> Requirement
The expected output is the data below, restated word for word.

> Recorded information
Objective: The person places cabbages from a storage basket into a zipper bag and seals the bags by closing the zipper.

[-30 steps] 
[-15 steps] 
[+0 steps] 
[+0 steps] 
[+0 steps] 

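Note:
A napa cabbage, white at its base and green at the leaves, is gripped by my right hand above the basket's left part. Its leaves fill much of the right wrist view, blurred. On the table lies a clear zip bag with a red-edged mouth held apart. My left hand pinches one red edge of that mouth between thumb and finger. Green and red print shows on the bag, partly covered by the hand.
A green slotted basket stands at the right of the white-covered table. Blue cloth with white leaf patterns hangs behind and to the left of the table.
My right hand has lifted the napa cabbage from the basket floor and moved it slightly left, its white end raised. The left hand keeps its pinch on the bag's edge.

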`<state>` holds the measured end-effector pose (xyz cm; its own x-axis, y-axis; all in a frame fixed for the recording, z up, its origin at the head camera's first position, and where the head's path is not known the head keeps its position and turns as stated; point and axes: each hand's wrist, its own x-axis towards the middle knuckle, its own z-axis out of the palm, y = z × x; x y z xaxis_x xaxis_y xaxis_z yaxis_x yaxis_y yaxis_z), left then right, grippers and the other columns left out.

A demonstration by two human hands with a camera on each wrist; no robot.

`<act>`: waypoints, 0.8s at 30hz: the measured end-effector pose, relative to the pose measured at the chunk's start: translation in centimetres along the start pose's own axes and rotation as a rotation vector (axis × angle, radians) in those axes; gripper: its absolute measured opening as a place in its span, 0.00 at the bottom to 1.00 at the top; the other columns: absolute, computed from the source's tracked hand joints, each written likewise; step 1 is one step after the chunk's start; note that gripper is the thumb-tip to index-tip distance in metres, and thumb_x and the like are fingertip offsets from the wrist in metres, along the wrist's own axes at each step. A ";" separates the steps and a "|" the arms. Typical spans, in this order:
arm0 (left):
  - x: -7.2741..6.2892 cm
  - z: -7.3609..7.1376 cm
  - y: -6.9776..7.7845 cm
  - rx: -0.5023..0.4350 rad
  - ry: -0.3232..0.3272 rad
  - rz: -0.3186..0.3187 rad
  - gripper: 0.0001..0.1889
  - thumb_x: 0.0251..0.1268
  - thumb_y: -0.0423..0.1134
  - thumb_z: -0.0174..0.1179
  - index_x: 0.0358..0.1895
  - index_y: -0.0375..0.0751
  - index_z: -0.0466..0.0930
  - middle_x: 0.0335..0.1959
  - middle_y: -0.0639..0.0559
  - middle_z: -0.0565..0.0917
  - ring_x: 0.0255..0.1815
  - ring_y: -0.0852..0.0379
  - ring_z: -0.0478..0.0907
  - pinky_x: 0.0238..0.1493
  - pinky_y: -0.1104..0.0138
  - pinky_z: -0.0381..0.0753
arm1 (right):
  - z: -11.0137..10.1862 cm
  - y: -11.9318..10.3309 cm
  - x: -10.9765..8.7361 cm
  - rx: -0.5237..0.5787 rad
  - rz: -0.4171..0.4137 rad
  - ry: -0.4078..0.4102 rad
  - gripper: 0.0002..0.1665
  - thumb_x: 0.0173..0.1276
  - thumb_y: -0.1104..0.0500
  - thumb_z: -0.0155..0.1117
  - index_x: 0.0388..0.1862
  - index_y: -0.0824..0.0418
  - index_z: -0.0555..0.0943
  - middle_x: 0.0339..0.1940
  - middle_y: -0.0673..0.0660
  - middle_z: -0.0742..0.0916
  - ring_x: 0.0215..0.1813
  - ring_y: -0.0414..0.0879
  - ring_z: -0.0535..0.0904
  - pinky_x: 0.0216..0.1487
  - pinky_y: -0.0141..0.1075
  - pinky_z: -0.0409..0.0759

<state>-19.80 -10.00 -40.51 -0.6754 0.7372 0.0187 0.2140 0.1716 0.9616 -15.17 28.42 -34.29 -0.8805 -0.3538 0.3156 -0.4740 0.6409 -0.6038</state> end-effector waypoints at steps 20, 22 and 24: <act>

> Result for this task
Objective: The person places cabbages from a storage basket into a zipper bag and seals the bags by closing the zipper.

[-30 steps] 
[-15 steps] 
[+0 steps] 
[+0 steps] 
[+0 steps] 

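Note:
A napa cabbage, white at its base and green at the leaves, is gripped by my right hand above the basket's left part. Its leaves fill much of the right wrist view, blurred. On the table lies a clear zip bag with a red-edged mouth held apart. My left hand pinches one red edge of that mouth between thumb and finger. Green and red print shows on the bag, partly covered by the hand.
A green slotted basket stands at the right of the white-covered table. Blue cloth with white leaf patterns hangs behind and to the left of the table.
My right hand has lifted the napa cabbage from the basket floor and moved it slightly left, its white end raised. The left hand keeps its pinch on the bag's edge.
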
`<state>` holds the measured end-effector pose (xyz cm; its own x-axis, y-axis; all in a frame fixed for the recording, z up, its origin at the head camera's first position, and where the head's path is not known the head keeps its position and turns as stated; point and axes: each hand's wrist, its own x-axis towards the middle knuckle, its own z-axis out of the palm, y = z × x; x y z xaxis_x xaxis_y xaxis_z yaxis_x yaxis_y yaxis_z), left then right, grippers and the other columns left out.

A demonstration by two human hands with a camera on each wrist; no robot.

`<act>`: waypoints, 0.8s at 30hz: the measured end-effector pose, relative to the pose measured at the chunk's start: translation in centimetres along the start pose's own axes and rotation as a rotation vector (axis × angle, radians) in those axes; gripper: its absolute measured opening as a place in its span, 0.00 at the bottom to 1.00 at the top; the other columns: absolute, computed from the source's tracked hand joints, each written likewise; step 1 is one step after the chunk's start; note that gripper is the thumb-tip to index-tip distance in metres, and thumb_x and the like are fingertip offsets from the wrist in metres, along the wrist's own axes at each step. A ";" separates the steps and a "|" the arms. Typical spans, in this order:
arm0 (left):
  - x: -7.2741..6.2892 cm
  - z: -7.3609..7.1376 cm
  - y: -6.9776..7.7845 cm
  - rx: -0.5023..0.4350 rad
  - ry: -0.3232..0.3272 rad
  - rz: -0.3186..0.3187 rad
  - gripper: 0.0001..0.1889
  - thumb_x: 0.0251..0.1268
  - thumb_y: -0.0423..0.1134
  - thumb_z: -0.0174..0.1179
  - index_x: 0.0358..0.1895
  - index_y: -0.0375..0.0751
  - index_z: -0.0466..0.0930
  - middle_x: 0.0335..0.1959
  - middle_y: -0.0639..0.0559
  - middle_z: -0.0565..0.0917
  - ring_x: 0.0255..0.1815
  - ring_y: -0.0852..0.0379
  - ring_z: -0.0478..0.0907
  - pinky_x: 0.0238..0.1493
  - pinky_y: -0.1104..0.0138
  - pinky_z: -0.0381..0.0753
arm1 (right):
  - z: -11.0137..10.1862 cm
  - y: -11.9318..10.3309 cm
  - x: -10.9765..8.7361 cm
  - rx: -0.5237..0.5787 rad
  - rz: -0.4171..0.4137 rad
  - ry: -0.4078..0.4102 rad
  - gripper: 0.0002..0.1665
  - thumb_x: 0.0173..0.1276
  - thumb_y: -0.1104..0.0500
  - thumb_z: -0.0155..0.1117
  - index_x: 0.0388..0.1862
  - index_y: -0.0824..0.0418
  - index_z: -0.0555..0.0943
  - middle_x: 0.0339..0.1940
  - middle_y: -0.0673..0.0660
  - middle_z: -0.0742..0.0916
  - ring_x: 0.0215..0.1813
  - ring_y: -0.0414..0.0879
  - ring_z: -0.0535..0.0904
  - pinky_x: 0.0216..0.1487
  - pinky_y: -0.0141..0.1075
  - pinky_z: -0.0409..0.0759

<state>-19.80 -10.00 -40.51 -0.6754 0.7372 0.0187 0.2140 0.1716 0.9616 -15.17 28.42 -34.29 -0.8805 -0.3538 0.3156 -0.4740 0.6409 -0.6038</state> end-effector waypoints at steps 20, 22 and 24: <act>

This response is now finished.